7. Le système d'injection est hydraulique. Par conséquent, la seringue, linker tube en PEEK, double RN en verre coupleur et la micropipette de verre doit être rempli avec de l'huile minérale avant de l'utiliser. En utilisant le kit d'amorçage à partir seringue Hamilton Co. (PRMKIT), remplir la seringue d'amorçage avec de l'huile minérale. Utiliser une aiguille de gros diamètre pour permettre le passage facile de l'huile visqueuse. Remplacer l'aiguille avec le Hamilton 90030 aiguille qui s'adapte à l'intérieur du canon de l'seringue Hamilton 10 uL. Ensuite, placez une cloison en caoutchouc au cours de la Hamilton 90030 aiguille, afin d'assurer une étanchéité tout en injectant de l'huile minérale.
8. Insérez le Hamilton 90030 aiguille de la seringue d'amorçage dans le dos du baril de 10 uL seringue Hamilton du système d'injection. Appuyez sur la cloison étanche contre l'extrémité de la seringue pour créer un joint.
9. Enfoncez lentement le piston. Vous verrez le passage de l'huile minérale à travers les éléments en verre du système d'injection, et enfin le remplissage de la pipette en verre. Poussez la totalité du pétrole à travers le système d'injection afin d'éliminer les bulles d'air le long du tractus. Si la seringue de remplissage est à court d'huile minérale, lentement, retirer l'aiguille tout en permanence la distribution d'huile pour empêcher la formation de bulles d'air. Remplir la seringue d'amorçage et d'injecter de nouveau.
10. Lorsque le système entier est rempli d'huile minérale et sans bulle, insérez le piston d'origine du 10 uL seringue Hamilton. Appuyez sur le piston jusqu'à la fin de sa course afin d'enlever l'huile minérale supplémentaire du système. Essuyez la vitre micropipette propre et la fin de la seringue propre avec 70% d'éthanol.
11. Withdraw le piston de la seringue pour la marque de 2 uL sur le canon. La fin de la micropipette de verre va se remplir d'air offrant une zone tampon entre l'huile minérale et le fluide désiré d'être injecté. Le baril pipette peut désormais être rempli en plaçant l'extrémité de la micropipette dans la solution désirée et retirer le piston de la seringue Hamilton. Ne pas injecter plus de 4-5 uL de solution dans un oeil de rat adulte.

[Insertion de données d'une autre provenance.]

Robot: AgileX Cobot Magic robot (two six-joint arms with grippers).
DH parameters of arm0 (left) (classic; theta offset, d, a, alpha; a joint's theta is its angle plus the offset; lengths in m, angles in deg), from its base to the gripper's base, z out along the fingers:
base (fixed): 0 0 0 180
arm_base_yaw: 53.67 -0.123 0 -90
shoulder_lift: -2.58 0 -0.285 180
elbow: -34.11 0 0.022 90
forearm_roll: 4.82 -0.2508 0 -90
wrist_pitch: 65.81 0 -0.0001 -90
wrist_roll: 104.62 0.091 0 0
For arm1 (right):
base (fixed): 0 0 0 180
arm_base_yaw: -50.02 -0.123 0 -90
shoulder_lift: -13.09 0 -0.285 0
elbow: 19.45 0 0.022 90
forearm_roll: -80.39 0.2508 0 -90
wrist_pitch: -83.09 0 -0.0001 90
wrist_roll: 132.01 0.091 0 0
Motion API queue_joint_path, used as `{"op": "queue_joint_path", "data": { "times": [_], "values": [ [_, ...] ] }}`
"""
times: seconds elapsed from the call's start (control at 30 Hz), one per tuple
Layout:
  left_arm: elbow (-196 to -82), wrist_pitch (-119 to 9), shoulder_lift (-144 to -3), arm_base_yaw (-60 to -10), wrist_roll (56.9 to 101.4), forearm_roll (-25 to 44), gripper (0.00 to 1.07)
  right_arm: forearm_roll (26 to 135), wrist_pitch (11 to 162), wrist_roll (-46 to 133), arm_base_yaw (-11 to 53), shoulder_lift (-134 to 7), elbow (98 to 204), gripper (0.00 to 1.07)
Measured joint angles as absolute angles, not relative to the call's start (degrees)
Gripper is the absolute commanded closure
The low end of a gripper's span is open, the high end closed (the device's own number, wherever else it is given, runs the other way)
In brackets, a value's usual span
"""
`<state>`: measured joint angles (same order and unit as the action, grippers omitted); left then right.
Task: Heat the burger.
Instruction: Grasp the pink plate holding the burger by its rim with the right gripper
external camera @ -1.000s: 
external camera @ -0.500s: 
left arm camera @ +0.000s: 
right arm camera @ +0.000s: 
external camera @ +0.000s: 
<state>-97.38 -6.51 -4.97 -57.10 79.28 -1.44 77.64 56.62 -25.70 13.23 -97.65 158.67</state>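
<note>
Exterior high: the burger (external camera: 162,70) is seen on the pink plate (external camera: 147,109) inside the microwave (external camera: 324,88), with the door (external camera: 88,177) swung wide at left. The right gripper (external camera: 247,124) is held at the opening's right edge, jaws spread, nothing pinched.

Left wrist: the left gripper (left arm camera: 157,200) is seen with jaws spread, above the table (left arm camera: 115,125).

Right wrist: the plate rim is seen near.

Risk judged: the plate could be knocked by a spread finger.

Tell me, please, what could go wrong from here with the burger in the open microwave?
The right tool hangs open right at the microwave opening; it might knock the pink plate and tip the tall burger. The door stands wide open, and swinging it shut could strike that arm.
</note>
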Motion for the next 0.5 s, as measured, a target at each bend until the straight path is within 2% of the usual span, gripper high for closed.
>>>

4. Procédure d'injection intraoculaire: cibler les Retina Globalement

1. Avec l'animal anesthésié et sécurisés dans le cadre stéréotaxique (comme décrit dans la section 2), l'utilisation des yeux Alcaine tombe à anesthésier localement la cornée. Ouvrez les paupières avec les doigts et déposer une goutte de la solution anesthésique à la surface de la cornée.
2. Injection nécessite deux personnes: une pour insérer la pipette en verre dans la chambre vitrée et maintenir la position pipette, et un autre pour appuyer sur le piston de la seringue, qui fournit la solution désirée.
3. Sous un microscope, l'adhérence au verre et chirurgicale micropipette en verre double coupleur RN avec vos doigts. Fais les paupières avec les doigts de votre main libre, formant un "V" en face du site d'injection. En exerçant une traction sur les paupières, l'œil sera élevée hors de l'orbite, d'exposer la face postérieure derrière le limbe. En créant un «V» avec les doigts en face du site d'injection, un berceau est formé pour assurer la stabilité de l'œil lors de l'injection.
4. Insérez délicatement la pointe de la micropipette de verre à travers la conjonctive, dans une zone dépourvue de vaisseaux sanguins, et à travers la sclère, à un angle vers le bas. Vous devriez sentir un petit "pop" quand la pipette pénètre la sclérotique. Insertion de la pipette à un angle légèrement vers le bas réduit la chance de frapper la lentille lors de l'insertion de l'aiguille.
5. La personne tenant la seringue doit désormais injecter le 4 uL de solution en appuyant sur le piston jusqu'à la marque de 2 uL sur la seringue. L'injection devrait prendre environ une à deux secondes au total. L'injection à un rythme très lent> 3 secondes réduit la propagation initiale de la solution à travers la chambre vitrée. Vous serez en mesure de voir la solution de rinçage injecté par la chambre vitrée sous le microscope, vérifiant ainsi le succès de la procédure.
6. Tenez la micropipette constante pendant environ 5 secondes, puis retirer, dans la même direction que l'aiguille a été insérée. La conjonctive se rabat sur la petite ouverture, en aidant à sceller les perforations scléral.
7. Couvrez la surface de la cornée avec un onguent oculaire ophtalmique (Tears Naturale PM) afin de prévenir le dessèchement cornéen lors de la récupération et le retour de l'animal dans une cage de récupération.
8. Post-chirurgicales analgésiques doivent être administrés selon les directives de vos autorités soins aux animaux, et les animaux doivent être surveillés avec attention après la chirurgie.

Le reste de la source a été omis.